Having its shortest season since 1878, MLB expanded qualifying postseason contenders from 10 to 16. With more ball clubs in the race for the World Series, it creates more pressuring and thrilling matches that would escalate the quality of play. The eight playoff teams per league will include the top two teams for each division and the two teams with the next-best records. 

Meanwhile, the Miami Marlins, one of the unexpected underdogs, surprisingly made their first playoff run since 2003. Although eliminated in the National League Division Series by the Atlanta Braves, team manager Don Mattingly is excited for what the future will bring as their top prospects made pleasing MLB debuts. Sixto Sanchez 

and Corey Dickerson were bright names in the Marlins’ magical run as they finished second in the NL East and sixth for the playoffs. Despite being far from their goal, Mattingly believes that they will be able to gain momentum in the succeeding seasons.

Plagued in many ways

Baseball has always had its place in the heart of American culture. The league was founded in 1903, more than a century  ago, in a time when America was just  beginning  to become a global powerhouse. During this time, baseball slowly became integrated into the identity of the country. 

During the Second World War, there was a debate on whether or not the MLB season should be continued after the country had encountered the Pearl Harbor attacks. Nevertheless, President Roosevelt gave the go signal to continue the season as “it would be best for the country to keep baseball going.” In a similar fashion, a this point in time, while the whole world is waging a war against the virus, the nation’s spirit and attitude toward baseball is kept alive—even during a time of physical distancing.   

Last March, the league was optimistic to continue its spring training games while maintaining a certain target date for the start of the regular season. However, the pandemic worsened, forcing officials to cancel the spring training games and to push back the initial opening of the regular season. Unlike the NBA and NFL which were already underway, the MLB, deemed as the “most aggressive” of all professional sports in the United States, had to fit in a whole baseball season during the latter half of the year.

After numerous talks and discussions on how the season should go on in terms of the venue, salaries, and the overall operational framework, 5,000 MLB employees were tested and 0.7 percent tested positive for the virus.  Yet, the league was persistent in pushing through with the season by creating safety protocols that minimize the risk of any player or staff catching the virus. Several players like Mike Leake, Ryan Zimmerman, and Joe Ross decided to opt-out of the season, which cast more doubts in reopening the league.  

“We’re going to be lucky if we get 60 games now given the course of the virus,” Manfred expressed.

The season continued to take a downward turn as the league was forced to cancel its All-Star Game.  Irregularities in the proposed schedule for the season have also occurred because of many disruptions. Ahead of opening night, Juan Soto tested positive for the virus, and shortly after, the Miami Marlins reported 20 cases within the team. 
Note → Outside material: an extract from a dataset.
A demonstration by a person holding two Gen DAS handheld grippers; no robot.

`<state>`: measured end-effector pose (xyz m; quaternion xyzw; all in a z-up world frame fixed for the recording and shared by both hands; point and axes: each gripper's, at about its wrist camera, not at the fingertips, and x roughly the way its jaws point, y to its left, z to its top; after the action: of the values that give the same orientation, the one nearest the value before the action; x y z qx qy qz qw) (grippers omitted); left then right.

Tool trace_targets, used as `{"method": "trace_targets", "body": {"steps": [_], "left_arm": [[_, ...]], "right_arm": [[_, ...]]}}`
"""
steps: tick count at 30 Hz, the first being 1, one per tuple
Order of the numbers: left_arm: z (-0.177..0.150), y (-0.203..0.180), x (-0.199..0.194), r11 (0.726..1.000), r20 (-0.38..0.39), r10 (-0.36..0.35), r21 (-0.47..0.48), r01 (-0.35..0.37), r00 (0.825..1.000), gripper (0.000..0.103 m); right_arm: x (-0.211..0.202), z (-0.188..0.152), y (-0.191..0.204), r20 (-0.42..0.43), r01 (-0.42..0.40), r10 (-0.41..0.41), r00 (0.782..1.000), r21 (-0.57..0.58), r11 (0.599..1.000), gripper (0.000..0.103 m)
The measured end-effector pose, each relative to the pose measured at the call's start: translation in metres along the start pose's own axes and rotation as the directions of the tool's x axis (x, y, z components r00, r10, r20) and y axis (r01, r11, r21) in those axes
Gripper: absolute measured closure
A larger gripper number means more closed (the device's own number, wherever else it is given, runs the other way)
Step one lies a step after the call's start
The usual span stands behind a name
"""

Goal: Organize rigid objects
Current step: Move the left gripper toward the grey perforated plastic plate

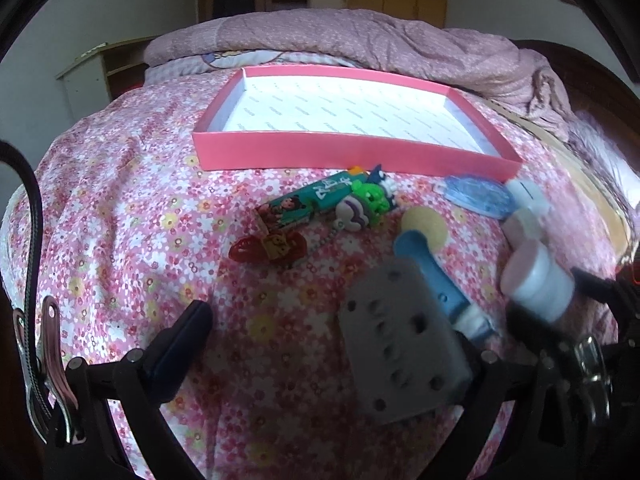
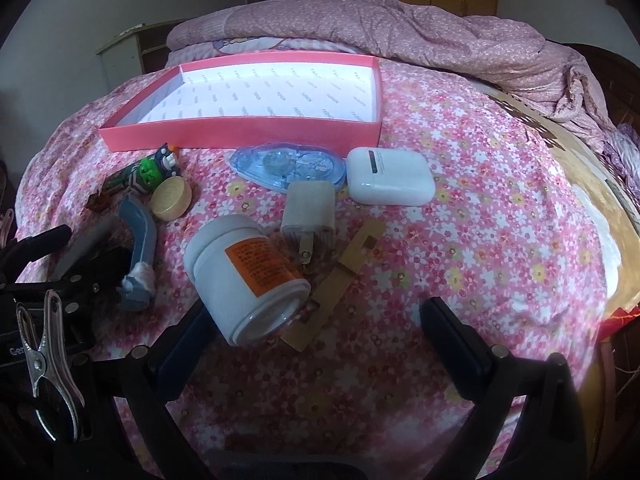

As several teams incurred more cases, and as it was revealed that the Marlins failed to follow health protocols during a trip, the league required each team to have a “compliance officer” to ensure that members of the team would follow strict health protocol measures.

Nonetheless, the MLB  was able to conclude its season as the Los Angeles Dodgers clinched their first World Series championship since 1988. Toppling the relentless Tampa Bay Rays in six games, the Dodgers wrapped up a historic run both for their team and the MLB. “The players need to be better, but I am not a quitter in general and there is no reason to quit now. We have had to be fluid, but it is manageable,” said Manfred after the league overcame the many obstacles surrounding its reopening.